I can, however, stop paying out the nose for cable. If I’m already spending $100 per month on something I only really use to watch live football games, here’s what I propose to the NFL Network.
Once all your TV contracts end and you take all the games away from CBS, NBC, FOX, and ESPN to run them on your own network, I ask that you please develop your own set-top box. Deliver the games — ALL GAMES — wirelessly, through the Internet, IPTV, I don’t care how you do it, and feel free to charge me maybe $50 to $60 per month during the season and maybe $10 to $20 per month during the offseason. I’ll pay. If you don’t want to go through the trouble of developing your own set-top box, at least offer the games over the Internet in high definition and I’ll use my Media Center PC.
For those that won’t pay for it and don’t care about what happens in the offseason, offer the games live online, maybe at a reduced bitrate. Be a pal and make it free since you’ll be making money off the ads you show during the games and the ads you’ll undoubtedly run on your web site.
My point is this. Comcast and the cable companies are more evil.

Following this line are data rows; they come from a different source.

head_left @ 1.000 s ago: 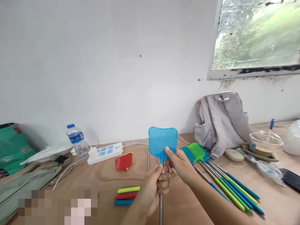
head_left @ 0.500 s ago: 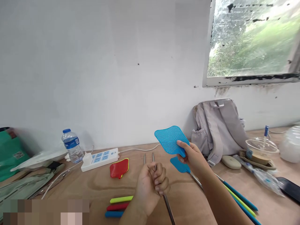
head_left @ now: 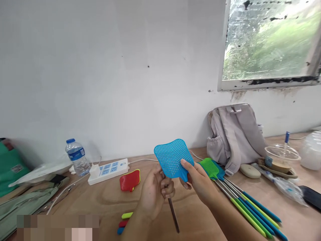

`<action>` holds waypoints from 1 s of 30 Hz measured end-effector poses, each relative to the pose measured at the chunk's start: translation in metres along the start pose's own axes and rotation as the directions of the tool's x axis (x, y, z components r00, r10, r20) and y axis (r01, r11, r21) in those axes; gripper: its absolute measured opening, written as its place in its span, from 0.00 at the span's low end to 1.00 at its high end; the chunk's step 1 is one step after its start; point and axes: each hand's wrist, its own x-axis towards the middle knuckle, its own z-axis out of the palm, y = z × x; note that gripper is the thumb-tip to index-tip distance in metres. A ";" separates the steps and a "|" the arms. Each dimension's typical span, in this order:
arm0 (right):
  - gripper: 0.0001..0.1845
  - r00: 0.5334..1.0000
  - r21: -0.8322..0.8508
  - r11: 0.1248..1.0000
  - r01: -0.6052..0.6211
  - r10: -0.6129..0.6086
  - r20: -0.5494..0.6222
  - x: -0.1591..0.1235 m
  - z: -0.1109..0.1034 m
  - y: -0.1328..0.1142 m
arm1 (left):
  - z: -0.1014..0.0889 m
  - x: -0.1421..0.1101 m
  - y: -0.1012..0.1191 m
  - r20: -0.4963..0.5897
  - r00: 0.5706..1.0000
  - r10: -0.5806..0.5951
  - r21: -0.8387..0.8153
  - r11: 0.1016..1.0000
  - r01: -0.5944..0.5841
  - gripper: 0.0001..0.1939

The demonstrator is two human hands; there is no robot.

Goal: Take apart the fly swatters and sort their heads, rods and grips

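My left hand (head_left: 155, 191) is closed around a thin metal rod (head_left: 173, 216), whose lower end sticks out below the fist. In my right hand (head_left: 199, 180), a blue fly swatter head (head_left: 172, 156) is pinched between thumb and fingers near its neck. The mesh head stands right beside my left fist and covers the rod's upper part, so I cannot tell whether the two touch. Red swatter heads (head_left: 129, 180) with a yellow edge below lie left of my hands. Under my left forearm poke out yellow, red (head_left: 123, 223) and blue handles.
Right of my hands lie several fly swatters with green (head_left: 209, 167) and blue heads and coloured handles (head_left: 262, 216). A backpack (head_left: 234, 137) leans on the wall, near a cup (head_left: 282, 159) and a phone (head_left: 311, 198). A power strip (head_left: 109, 171) and water bottle (head_left: 77, 156) stand at left.
My right hand has brought the blue swatter head left and down to my left fist. The left hand has shifted slightly left with the rod. More of the swatters at right now show.
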 end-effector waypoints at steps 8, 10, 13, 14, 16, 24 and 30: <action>0.14 0.964 -0.493 0.838 0.234 -0.135 0.227 -0.002 0.003 0.032 | -0.005 0.009 0.002 -0.344 0.916 0.207 0.052 0.978 -0.201 0.13; 0.13 0.943 -0.557 0.786 0.267 -0.094 0.319 -0.004 0.004 0.036 | -0.013 0.012 0.007 -0.380 0.902 0.204 -0.060 0.968 -0.245 0.14; 0.11 0.916 -0.522 0.799 0.297 -0.085 0.392 -0.002 0.008 0.047 | -0.028 0.017 0.018 -0.416 0.879 0.232 -0.072 0.955 -0.287 0.13; 0.10 0.915 -0.500 0.810 0.306 -0.104 0.391 -0.001 0.008 0.052 | -0.033 0.018 0.022 -0.444 0.855 0.266 0.018 0.957 -0.289 0.10; 0.10 0.921 -0.488 0.818 0.305 -0.123 0.369 0.004 0.008 0.065 | -0.047 0.021 0.032 -0.524 0.762 0.381 0.292 0.921 -0.259 0.05; 0.07 0.992 -0.774 0.632 0.033 -0.117 -0.053 0.036 -0.034 0.122 | -0.141 0.011 0.078 -0.638 0.564 0.525 0.699 0.701 0.138 0.06; 0.09 0.989 -0.809 0.587 -0.018 -0.108 -0.100 0.053 -0.047 0.146 | -0.185 0.010 0.072 -0.640 0.555 0.531 0.762 0.531 0.371 0.09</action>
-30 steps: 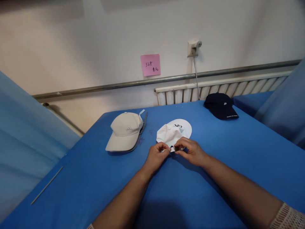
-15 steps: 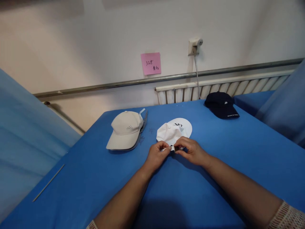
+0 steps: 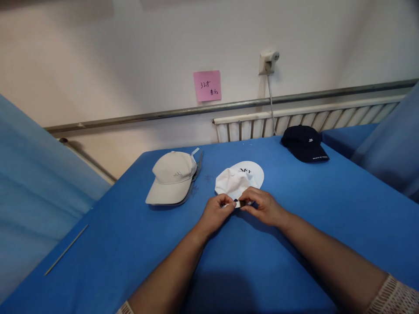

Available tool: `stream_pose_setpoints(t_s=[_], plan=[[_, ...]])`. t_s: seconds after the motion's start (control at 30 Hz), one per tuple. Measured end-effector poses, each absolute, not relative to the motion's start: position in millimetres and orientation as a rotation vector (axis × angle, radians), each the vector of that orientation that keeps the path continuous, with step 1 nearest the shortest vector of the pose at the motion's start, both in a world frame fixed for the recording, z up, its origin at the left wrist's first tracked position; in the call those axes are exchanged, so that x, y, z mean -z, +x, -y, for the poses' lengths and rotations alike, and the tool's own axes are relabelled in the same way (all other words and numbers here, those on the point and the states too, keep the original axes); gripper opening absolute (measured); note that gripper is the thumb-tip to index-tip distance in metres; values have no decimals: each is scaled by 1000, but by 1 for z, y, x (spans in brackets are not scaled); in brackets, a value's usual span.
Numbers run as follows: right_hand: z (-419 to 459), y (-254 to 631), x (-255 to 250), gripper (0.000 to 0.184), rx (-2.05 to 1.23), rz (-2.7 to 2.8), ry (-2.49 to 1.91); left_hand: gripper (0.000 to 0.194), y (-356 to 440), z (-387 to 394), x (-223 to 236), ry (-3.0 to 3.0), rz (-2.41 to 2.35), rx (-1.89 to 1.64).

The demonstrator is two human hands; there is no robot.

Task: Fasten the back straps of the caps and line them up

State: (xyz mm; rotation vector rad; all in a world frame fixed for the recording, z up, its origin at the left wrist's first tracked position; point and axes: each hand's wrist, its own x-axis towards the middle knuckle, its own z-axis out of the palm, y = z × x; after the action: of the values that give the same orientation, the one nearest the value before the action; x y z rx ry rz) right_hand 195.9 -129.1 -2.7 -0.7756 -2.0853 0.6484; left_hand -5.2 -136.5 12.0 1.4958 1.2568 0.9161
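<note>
I see open room on the table (image 3: 347,209) right of the white cap (image 3: 231,181), reaching to the navy cap (image 3: 303,141), though the right forearm (image 3: 327,257) crosses the near part. Leftward, the beige cap (image 3: 170,179) stands in my way; beyond the far edge, the radiator (image 3: 245,130) blocks passage.

The left hand (image 3: 214,213) and right hand (image 3: 265,208) cover much of the strap (image 3: 238,204) on the white cap (image 3: 229,181).
The dark piece (image 3: 242,203) at the right fingertips is too small to identify, and how it meets the strap cannot be told. A beige cap (image 3: 173,171) hides most of a grey cap (image 3: 188,195) beneath it. Lettering on the brim of the navy cap (image 3: 299,139) is too small to read. The blue table (image 3: 147,261) hides the bottom of the radiator (image 3: 242,131) and the lower end of the cord (image 3: 271,100). The bottom edge cuts off both sleeves (image 3: 393,296); the side edges cut off the left curtain (image 3: 32,196) and right curtain (image 3: 393,144).
</note>
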Motion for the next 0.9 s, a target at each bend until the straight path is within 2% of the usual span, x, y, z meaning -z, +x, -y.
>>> stream_pose_setpoints(t_s=[0.53,0.9], plan=[[132,197,3,12,-579,2089,-864,24,-9,135,-10,1572,-1237,-871],[129,195,13,14,-768,1887,-878,33,-5,137,-9,1382,-1134,-890]])
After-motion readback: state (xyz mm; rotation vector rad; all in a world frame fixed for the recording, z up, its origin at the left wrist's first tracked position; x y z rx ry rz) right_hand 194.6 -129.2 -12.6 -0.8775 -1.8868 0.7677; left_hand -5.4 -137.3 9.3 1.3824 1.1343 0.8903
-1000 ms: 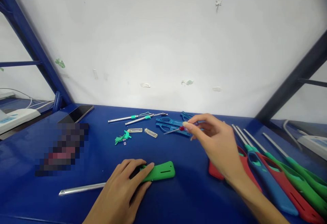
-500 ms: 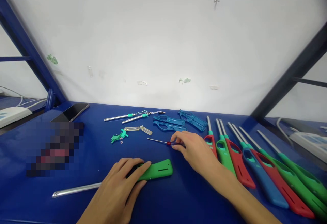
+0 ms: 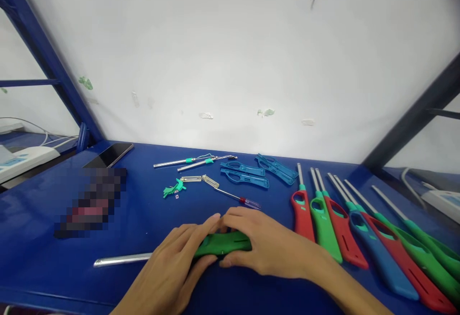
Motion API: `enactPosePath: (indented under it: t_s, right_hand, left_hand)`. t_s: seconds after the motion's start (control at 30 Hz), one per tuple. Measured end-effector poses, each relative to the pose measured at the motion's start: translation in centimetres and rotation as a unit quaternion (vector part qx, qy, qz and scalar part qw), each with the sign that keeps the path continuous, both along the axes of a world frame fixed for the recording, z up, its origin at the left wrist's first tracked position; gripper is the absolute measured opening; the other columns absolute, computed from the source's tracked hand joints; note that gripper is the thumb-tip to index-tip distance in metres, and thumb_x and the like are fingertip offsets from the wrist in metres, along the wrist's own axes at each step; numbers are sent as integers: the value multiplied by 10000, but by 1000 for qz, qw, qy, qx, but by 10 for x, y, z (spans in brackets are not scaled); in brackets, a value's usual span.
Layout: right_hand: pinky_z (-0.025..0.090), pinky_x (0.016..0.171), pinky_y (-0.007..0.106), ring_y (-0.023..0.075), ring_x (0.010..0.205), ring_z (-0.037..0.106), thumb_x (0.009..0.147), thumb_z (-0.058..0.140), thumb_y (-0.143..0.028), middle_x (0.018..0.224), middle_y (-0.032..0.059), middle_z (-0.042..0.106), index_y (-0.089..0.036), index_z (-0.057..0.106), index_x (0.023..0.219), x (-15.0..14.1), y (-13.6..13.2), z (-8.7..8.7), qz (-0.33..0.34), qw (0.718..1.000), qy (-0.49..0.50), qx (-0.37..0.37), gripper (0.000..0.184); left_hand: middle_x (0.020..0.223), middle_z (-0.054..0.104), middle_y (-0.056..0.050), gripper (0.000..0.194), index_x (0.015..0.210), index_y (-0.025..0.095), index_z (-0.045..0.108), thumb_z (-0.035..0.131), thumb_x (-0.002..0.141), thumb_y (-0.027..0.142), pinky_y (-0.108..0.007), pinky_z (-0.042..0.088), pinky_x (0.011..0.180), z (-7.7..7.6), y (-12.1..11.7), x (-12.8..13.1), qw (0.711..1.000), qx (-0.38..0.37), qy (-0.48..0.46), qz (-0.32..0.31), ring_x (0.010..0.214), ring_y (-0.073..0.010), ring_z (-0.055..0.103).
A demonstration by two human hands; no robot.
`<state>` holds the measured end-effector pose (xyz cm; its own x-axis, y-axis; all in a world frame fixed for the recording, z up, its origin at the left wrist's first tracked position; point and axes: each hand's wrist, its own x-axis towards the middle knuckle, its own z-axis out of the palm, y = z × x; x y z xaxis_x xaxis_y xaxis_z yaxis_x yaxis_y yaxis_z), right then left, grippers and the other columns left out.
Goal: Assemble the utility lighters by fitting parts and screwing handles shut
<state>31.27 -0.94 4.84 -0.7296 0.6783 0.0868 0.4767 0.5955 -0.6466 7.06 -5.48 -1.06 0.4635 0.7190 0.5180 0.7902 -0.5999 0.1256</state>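
- Head view: left hand (image 3: 170, 262) and right hand (image 3: 258, 241) grip green lighter (image 3: 235, 242) near bench's (image 3: 53, 267) front edge.
- Screwdriver (image 3: 250, 203) lies just beyond.
- Other lighters (image 3: 383, 255) toward right edge.

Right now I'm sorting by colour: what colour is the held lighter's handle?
Green; the handle shows best in the head view.

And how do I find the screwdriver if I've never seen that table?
On the blue table, look just beyond the right hand. The screwdriver lies there, its thin metal shaft pointing toward a small clear piece. Unlike its neighbours, it has a see-through handle with a red collar.
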Motion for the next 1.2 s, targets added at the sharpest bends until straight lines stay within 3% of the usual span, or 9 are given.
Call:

They don’t really want to be able to offer the NFL Network as part of your basic cable package. They want to be able to charge you $8 more per month plus a ridiculous $2 service fee for doing nothing. They love that you pay for it and that when you complain about how much it costs, they can point the finger squarely at the NFL Network. They love ANY excuse to raise rates, charge service fees, or whatever it takes to get into your wallet.
At least the NFL has the decency to make some of their games available via broadcast television. I’m not saying the NFL Network isn’t evil, it’s just my opinion that it’s less evil than the cable companies. Sure, the NFL charges a lot for its product. So much so, that it’s priced itself right out of a lot of cable networks. But for the most part, it’s a good, entertaining, valuable product that people are willing to pay for without causing too much fuss, which is more than I can say for cable.
That’s my stance on it, but what do you think? I’m admittedly a huge football fan so I’m already somewhat biased. Who’s more evil, the NFL Network or the cable companies?